The Dude - True, not all meat processors use hormones in their beef. Some Texan ranchers claim not to. But the vast majority still use hormones to increase the size of the yield. Here is an article I found on how the EU has taken measures to correct this practice while the US and Canada (as usual) lag behind in putting People ahead of Profits:
(taken from
http://abcnews.go.com/sections/living/SecondOpinion/secondopinion_112.html)
Battling its own scourge, the European Union is concerned with hormone-injected American beef, which is used to make cattle grow more quickly. The Union banned hormone-injected beef in the 1980s, and continues to resist all efforts to lift the prohibition.
Hormones in Beef May Cause Cancer
The EU says there is enough evidence to be concerned that the hormones in beef likely add up to an increased risk for cancer. The U.S. Food and Drug Administration and the Department of Agriculture say “hooey” to that. Their scientists have conducted a “risk assessment” demonstrating that certain levels of hormones represent an “acceptable” risk.
“What, me worry?” is what they are saying.
The Europeans chime back that number-crunching Americans are obsessed with trying to figure out the risk associated with the six hormones currently being used, when there is really no sound scientific method to quantify all the evidence from studies and accomplish this numbers game with any precision.
Their position: since there is no way to reach a definitive risk assessment, why take a chance? The Europeans want to keep the ban unless science can prove the hormones are safe. In health politics, this is often referred to as “the precautionary principle.”
Early Studies Bolster European View
Meanwhile, there are early studies linking some hormones to breast, testicular and prostate cancer.
The Europeans are particularly concerned about the most widely-used hormone injected into beef cattle, called 17-beta estradiol. Population and experimental studies from throughout the world have shown consistently that this hormone is a risk factor in breast cancer.
Several studies have shown that calves given 17-beta estradiol had smaller thymus glands than those not given the hormone. This gland helps the immune system to develop.
And a scientific committee of the European Union believes pre-pubescent children may also be at risk for damage to their reproductive systems because of 17-beta estradiol. There has also been some concern that this and other hormones may be contributing to precocious sexual development based on very preliminary U.S. studies.
Americans Say Europeans Protecting Own Beef
All this concern hasn’t impressed the American health protection bureaucracy and the farming community. There is widespread sentiment that the Europeans are protecting their own beef from competition, and have concocted a fictitious hormone problem.
Naturally, American farmers and their supporters are completely objective about the current science, and don’t give two hoots about the food money they save on hormone-injected cattle when they can get them to market more quickly.
The U.S. has reacted to the European ban by imposing trade sanctions on several types of imports.
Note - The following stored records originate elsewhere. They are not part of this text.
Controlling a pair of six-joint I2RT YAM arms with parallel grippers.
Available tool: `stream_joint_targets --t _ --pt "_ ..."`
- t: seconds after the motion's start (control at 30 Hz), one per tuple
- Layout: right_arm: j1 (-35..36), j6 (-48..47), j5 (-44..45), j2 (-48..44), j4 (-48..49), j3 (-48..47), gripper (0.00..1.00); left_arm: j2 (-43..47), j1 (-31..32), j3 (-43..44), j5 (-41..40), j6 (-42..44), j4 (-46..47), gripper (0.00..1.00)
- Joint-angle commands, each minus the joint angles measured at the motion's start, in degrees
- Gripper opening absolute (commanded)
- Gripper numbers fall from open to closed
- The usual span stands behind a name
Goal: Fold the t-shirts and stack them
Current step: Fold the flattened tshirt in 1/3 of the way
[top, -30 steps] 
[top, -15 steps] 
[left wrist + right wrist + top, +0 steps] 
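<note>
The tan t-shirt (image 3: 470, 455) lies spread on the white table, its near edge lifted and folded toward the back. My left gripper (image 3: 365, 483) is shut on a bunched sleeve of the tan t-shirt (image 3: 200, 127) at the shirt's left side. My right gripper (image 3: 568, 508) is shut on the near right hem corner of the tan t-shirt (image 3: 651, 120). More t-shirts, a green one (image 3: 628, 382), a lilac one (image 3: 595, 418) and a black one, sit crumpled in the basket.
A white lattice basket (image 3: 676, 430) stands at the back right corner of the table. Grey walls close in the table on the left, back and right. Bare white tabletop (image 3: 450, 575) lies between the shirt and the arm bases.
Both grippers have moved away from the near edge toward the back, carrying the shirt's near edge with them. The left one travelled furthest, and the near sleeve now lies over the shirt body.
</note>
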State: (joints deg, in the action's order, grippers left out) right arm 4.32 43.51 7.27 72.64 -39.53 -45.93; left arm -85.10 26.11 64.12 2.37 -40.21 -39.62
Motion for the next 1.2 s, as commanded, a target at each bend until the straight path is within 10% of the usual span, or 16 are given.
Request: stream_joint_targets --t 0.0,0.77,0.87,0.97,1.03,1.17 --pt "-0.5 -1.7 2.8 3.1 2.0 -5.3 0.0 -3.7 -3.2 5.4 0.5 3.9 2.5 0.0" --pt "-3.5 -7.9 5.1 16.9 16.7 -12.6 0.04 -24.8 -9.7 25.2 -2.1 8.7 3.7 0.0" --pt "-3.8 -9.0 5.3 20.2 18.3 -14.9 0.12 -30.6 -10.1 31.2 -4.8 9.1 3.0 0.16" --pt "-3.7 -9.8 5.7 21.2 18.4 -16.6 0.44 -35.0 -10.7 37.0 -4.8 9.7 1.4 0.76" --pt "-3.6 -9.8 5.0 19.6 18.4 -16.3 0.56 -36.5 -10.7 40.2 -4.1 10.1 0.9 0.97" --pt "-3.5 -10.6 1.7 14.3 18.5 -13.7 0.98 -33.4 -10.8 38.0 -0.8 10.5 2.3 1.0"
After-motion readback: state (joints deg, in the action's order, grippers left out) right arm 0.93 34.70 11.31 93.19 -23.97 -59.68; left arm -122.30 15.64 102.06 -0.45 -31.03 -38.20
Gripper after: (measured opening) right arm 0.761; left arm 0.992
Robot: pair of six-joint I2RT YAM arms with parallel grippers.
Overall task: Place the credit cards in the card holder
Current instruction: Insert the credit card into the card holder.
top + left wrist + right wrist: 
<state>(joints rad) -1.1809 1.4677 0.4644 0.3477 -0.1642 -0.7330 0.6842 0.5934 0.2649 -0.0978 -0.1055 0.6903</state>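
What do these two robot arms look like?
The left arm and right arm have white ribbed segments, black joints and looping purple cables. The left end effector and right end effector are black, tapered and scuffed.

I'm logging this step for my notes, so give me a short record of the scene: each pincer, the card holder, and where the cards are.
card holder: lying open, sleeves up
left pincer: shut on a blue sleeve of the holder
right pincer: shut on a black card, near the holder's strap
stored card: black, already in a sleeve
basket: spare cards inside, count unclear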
Britain, however, has been spared because the British have indicated they were pulled into the ban, kicking and screaming, by the other European nations.
Of course, given the spread of Mad Cow disease in Europe (which, it should be emphasized, began in Britain), beef farmers in France, Germany and Spain, might be a tad worried that marketing American beef ‘a la hormone’ might upset already worried consumers, causing them to shun all beef products.
In fact, it was a consumer boycott organized in France and Germany that helped trigger Europe’s ban of American hormone-injected beef back in the mid-1980s.
U.S. Questions European Science
The U.S. government blamed this consumer movement for the ban, calling it scientifically baseless and emotionally-driven, and has since called into question any science offered by the European Union in support of its continued ban on American hormone-injected beef.
International agencies have generally taken the American side, not so much because there is strong evidence of the beef being risk-free, but because it is argued that the Europeans have, for example, not followed the appropriate steps for conducting a risk assessment.
The European Union has responded to the overall judgement by ordering more scientific studies.
So, in a situation of uncertainty, where do you draw the line? Do you take precautionary measures in the public interest? Or do you give industry the benefit of the doubt?
I think I’ll have a salad for lunch.